*DATA BELOW*
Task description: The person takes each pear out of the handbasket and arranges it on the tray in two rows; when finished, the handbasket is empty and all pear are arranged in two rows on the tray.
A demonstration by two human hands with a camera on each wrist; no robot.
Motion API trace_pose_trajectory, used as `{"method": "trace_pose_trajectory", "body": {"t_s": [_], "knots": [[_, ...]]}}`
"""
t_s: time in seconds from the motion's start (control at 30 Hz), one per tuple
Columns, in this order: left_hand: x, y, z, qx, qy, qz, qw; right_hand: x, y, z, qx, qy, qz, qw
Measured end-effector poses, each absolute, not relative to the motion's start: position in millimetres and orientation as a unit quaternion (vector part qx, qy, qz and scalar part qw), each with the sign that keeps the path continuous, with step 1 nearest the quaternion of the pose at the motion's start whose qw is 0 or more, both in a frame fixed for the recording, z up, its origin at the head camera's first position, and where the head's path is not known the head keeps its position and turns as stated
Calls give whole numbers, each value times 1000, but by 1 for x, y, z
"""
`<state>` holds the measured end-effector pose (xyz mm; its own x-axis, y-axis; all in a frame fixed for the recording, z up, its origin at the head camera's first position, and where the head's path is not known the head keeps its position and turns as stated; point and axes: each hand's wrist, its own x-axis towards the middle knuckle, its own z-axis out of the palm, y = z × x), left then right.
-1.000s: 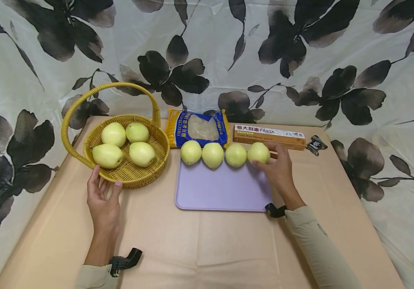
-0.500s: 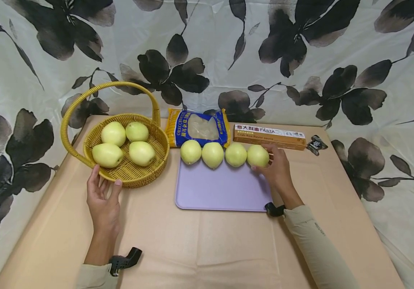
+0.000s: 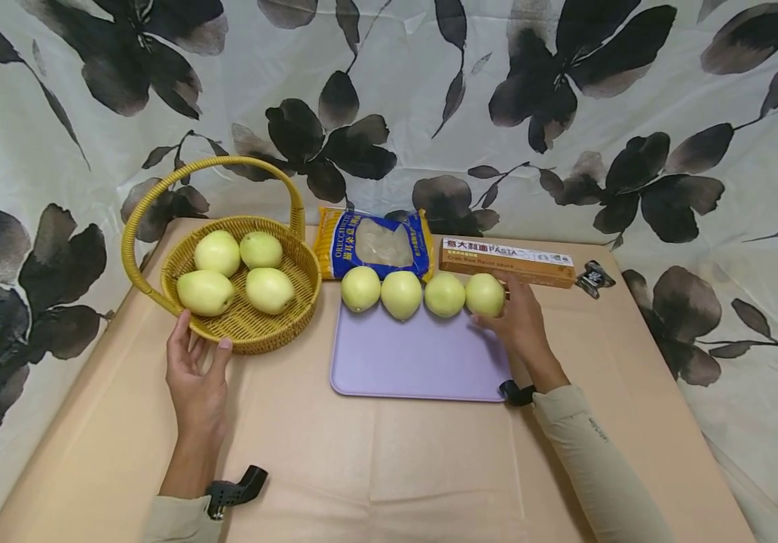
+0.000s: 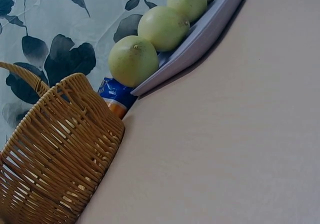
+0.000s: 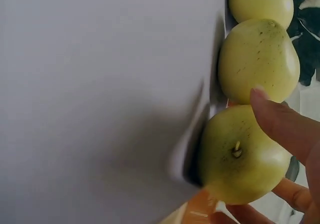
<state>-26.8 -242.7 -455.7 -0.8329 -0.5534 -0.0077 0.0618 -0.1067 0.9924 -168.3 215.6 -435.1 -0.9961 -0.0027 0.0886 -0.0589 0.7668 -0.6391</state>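
On the right, my right hand (image 3: pixel 521 313) holds the rightmost of a row of pale green pears, with the thumb at its near side and fingers around the far right. That pear (image 5: pixel 245 156) shows its stem in the right wrist view. The row lies along the far edge of a lilac tray (image 3: pixel 423 366), each pear close against its neighbour. My left hand (image 3: pixel 197 392) touches the near left side of a yellow wicker basket (image 3: pixel 274 335), fingers extended and thumb apart. Several pears (image 3: pixel 206 292) lie inside the basket, whose woven wall (image 4: pixel 65 149) fills the left wrist view's lower left.
Behind the tray lie a blue and yellow pasta bag (image 3: pixel 382 245) and a long brown pasta box (image 3: pixel 507 260). A small black wrapped packet (image 3: pixel 594 279) sits at the box's right end. A floral cloth (image 3: pixel 389 90) hangs behind the table (image 3: pixel 375 467).
The rightmost pear has shifted slightly left and nearer, with my right hand, to sit close beside its neighbour. My left hand stays at the basket. The head view has tilted a little.
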Motion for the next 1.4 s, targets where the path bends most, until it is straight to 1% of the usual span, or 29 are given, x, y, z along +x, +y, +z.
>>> {"method": "trace_pose_trajectory", "body": {"t_s": [0.13, 0.33, 0.53, 0.77, 1.07, 1.3, 1.4], "knots": [[-27, -243, -456, 194, -635, -717, 213, -163, 205, -426, 13, -945, 322, 61], [-26, -243, -455, 191, -631, -720, 215, -158, 174, -404, 64, -931, 347, 93], [-26, -242, -454, 191, -632, -720, 216, -157, 134, -389, 120, -909, 385, 103], [-27, -242, -453, 187, -640, -715, 210, -160, 84, -382, 195, -888, 402, 106], [-26, -241, -453, 198, -639, -712, 212, -160, 18, -385, 283, -863, 411, 78], [-26, -241, -452, 194, -638, -713, 218, -161, -30, -391, 316, -868, 381, 30], [-25, -241, -452, 196, -638, -714, 214, -162, -47, -396, 325, -872, 366, 22]]}}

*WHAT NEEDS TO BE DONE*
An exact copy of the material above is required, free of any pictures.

*SOLUTION TO THIS EXERCISE*
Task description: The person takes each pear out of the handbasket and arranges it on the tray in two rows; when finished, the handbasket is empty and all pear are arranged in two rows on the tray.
A demonstration by two human hands with a camera on each wrist; no robot.
Motion API trace_pose_trajectory, used as `{"method": "trace_pose_trajectory", "body": {"t_s": [_], "knots": [[_, ...]]}}`
"""
t_s: time in seconds from the motion's start (control at 30 Hz), one per tuple
Columns, in this order: left_hand: x, y, z, qx, qy, qz, qw; right_hand: x, y, z, qx, qy, qz, qw
Measured end-effector poses, each absolute, not relative to the motion's start: position in millimetres and orientation as a unit quaternion (vector part qx, qy, qz and scalar part qw), each with the sign that keeps the path continuous, with step 1 nearest the quaternion of the pose at the motion's start whose qw is 0 or more, both in a frame fixed for the recording, z up, its origin at the head camera's first position, and where the head's path is not known the head keeps its position and turns as stated
Calls give whole numbers, each value times 1000, but by 1 for x, y, z
"""
`<state>` holds the measured end-effector pose (xyz mm; its own x-axis, y-axis; all in a frame fixed for the recording, z up, its origin at the head camera's first position, and where the head's path is not known the head keeps its position and turns as stated; point and axes: each hand's wrist, its own x-axis towards the middle knuckle, its own z-axis out of the palm, y = z × x), left then right.
-1.000s: 
-0.500s: 
+0.000s: 
+0.000s: 
+0.000s: 
<state>-26.8 -242.7 -455.7 -0.8329 -0.5534 -0.0077 0.0618 -0.1067 0.9924 -168.3 215.6 -435.1 -0.9961 -0.0027 0.0886 -0.0589 0.7668 -0.6391</state>
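On the right, my right hand (image 3: pixel 521 313) holds the rightmost of a row of pale green pears, with the thumb at its near side and fingers around the far right. That pear (image 5: pixel 245 156) shows its stem in the right wrist view. The row lies along the far edge of a lilac tray (image 3: pixel 423 366), each pear close against its neighbour. My left hand (image 3: pixel 197 392) touches the near left side of a yellow wicker basket (image 3: pixel 274 335), fingers extended and thumb apart. Several pears (image 3: pixel 206 292) lie inside the basket, whose woven wall (image 4: pixel 65 149) fills the left wrist view's lower left.
Behind the tray lie a blue and yellow pasta bag (image 3: pixel 382 245) and a long brown pasta box (image 3: pixel 507 260). A small black wrapped packet (image 3: pixel 594 279) sits at the box's right end. A floral cloth (image 3: pixel 389 90) hangs behind the table (image 3: pixel 375 467).
The rightmost pear has shifted slightly left and nearer, with my right hand, to sit close beside its neighbour. My left hand stays at the basket. The head view has tilted a little.
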Motion for the next 1.4 s, targets where the path bends most, until it is straight to 1% of the usual span, or 29 are given, x, y, z along +x, +y, +z.
>>> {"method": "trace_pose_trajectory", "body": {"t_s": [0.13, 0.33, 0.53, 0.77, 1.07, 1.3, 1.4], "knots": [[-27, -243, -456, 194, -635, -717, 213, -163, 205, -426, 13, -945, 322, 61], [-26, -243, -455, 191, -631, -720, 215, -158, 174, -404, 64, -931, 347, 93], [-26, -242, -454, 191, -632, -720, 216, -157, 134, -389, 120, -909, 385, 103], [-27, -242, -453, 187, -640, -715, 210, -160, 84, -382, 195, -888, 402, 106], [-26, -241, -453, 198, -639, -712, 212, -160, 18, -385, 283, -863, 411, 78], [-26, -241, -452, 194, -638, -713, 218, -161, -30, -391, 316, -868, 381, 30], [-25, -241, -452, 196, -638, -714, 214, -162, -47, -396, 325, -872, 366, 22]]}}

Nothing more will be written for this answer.